* **The task**
Print the whole listing below exactly, skipping every picture.

* **Recorded information**
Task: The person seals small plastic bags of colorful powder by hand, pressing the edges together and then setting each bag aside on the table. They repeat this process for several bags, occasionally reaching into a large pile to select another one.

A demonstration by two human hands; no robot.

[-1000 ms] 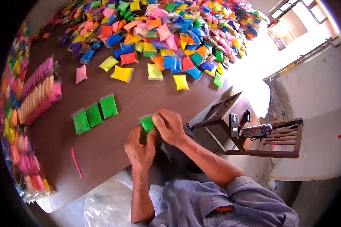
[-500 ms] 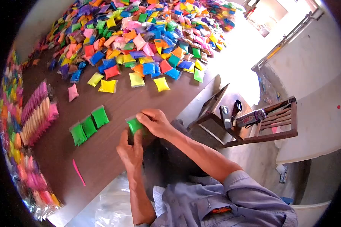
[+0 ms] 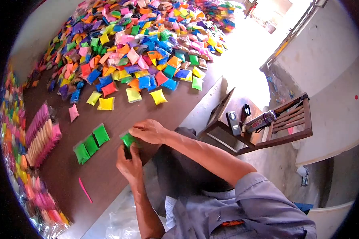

* **Task result**
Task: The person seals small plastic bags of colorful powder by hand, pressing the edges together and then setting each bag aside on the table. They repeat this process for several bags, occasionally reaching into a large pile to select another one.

A demonstration by two human hands; no robot.

[-1000 ms] 
[-500 ms] 
[+0 ms] 

This concludes the response to the exercise.